Available data>
******************************
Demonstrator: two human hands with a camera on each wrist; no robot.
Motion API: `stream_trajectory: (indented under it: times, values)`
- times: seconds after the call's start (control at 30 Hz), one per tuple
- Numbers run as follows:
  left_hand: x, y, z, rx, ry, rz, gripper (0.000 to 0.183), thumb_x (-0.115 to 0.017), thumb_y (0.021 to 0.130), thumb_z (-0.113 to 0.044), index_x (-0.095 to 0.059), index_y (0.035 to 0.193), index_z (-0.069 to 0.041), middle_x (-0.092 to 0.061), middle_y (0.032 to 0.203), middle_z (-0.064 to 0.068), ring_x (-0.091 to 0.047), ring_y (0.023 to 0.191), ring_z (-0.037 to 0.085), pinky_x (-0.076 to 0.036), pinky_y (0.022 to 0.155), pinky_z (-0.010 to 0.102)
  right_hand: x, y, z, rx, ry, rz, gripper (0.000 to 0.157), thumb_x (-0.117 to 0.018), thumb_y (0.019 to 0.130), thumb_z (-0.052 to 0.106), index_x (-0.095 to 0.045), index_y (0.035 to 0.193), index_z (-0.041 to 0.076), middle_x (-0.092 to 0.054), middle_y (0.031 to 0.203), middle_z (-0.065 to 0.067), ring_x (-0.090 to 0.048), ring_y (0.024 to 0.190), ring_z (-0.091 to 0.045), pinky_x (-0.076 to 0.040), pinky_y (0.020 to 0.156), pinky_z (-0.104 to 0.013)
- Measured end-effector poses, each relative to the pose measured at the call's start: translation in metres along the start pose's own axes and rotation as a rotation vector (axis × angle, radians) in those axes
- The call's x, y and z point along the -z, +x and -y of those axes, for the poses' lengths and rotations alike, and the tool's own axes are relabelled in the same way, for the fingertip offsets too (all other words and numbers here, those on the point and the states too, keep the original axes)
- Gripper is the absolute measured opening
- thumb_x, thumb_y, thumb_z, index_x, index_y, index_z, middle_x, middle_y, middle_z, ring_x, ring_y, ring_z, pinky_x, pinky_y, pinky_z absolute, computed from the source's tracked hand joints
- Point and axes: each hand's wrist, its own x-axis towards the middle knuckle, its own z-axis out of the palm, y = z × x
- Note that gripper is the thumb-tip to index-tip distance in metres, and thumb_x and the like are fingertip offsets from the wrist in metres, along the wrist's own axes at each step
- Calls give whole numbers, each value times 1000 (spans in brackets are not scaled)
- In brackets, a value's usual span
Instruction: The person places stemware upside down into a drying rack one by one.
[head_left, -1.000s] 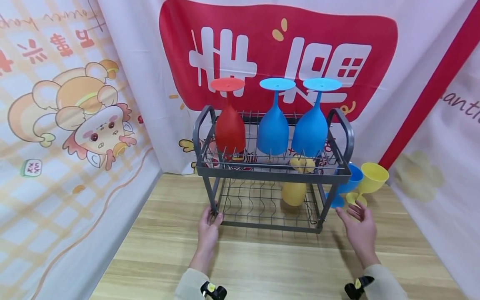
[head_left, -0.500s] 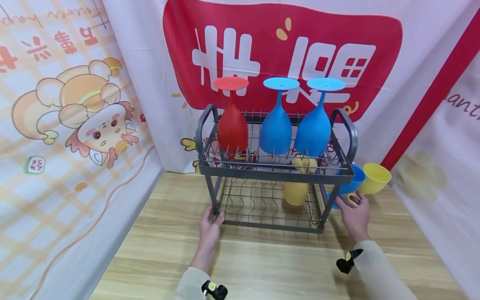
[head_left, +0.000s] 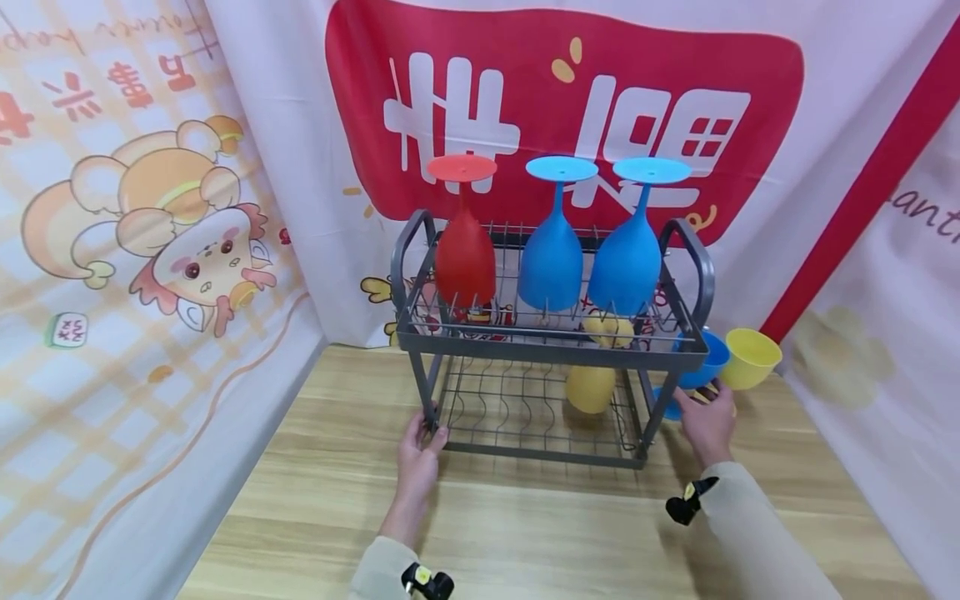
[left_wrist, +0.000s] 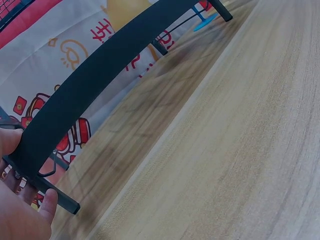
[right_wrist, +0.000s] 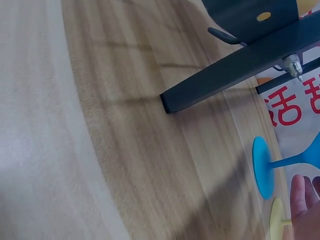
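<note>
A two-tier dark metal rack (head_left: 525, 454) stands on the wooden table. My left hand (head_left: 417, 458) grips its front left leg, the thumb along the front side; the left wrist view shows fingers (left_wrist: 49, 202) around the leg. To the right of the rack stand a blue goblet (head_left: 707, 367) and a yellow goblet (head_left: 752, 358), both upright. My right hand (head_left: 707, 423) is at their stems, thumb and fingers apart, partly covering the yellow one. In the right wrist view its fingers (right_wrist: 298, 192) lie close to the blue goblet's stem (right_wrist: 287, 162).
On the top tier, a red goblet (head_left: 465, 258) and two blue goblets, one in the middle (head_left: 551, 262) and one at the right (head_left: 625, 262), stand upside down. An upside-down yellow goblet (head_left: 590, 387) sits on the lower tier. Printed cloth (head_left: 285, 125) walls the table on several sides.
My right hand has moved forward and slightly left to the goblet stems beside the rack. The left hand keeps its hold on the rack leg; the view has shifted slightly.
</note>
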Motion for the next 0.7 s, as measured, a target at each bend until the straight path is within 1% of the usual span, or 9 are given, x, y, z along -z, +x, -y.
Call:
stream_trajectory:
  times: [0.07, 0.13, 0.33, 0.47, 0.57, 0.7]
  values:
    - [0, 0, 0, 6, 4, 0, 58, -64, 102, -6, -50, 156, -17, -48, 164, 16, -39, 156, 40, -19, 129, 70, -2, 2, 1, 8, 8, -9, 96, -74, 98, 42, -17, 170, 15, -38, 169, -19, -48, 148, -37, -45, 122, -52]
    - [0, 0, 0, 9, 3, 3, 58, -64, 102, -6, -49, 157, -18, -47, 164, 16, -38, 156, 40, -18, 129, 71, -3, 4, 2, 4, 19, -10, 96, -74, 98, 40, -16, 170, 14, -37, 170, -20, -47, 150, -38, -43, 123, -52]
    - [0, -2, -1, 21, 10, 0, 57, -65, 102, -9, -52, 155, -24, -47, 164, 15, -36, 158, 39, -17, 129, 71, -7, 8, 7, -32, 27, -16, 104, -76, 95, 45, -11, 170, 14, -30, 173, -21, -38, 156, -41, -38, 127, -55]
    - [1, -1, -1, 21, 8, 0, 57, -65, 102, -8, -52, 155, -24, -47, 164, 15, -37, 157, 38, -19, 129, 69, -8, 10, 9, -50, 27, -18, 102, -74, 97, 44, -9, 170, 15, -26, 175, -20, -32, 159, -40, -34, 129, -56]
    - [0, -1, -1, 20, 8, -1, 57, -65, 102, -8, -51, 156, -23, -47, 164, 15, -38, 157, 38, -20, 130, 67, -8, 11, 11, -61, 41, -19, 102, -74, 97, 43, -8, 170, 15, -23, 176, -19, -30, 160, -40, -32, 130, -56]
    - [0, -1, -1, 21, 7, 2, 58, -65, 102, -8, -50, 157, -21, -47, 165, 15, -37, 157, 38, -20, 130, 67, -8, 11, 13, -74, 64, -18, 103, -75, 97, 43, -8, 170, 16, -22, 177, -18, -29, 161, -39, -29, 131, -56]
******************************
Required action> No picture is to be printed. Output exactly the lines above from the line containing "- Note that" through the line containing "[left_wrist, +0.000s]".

Solution for this task>
- Note that gripper is the thumb-tip to index-tip distance in metres, and thumb_x and the like are fingertip offsets from the wrist in metres, along the wrist's own axes at each step
- Calls give whole numbers, each value times 1000 (spans in brackets are not scaled)
- In brackets, a value's usual span
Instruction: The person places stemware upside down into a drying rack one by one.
[head_left, -1.000s] 
[head_left, -0.500s] 
[head_left, +0.000s] 
[left_wrist, +0.000s] 

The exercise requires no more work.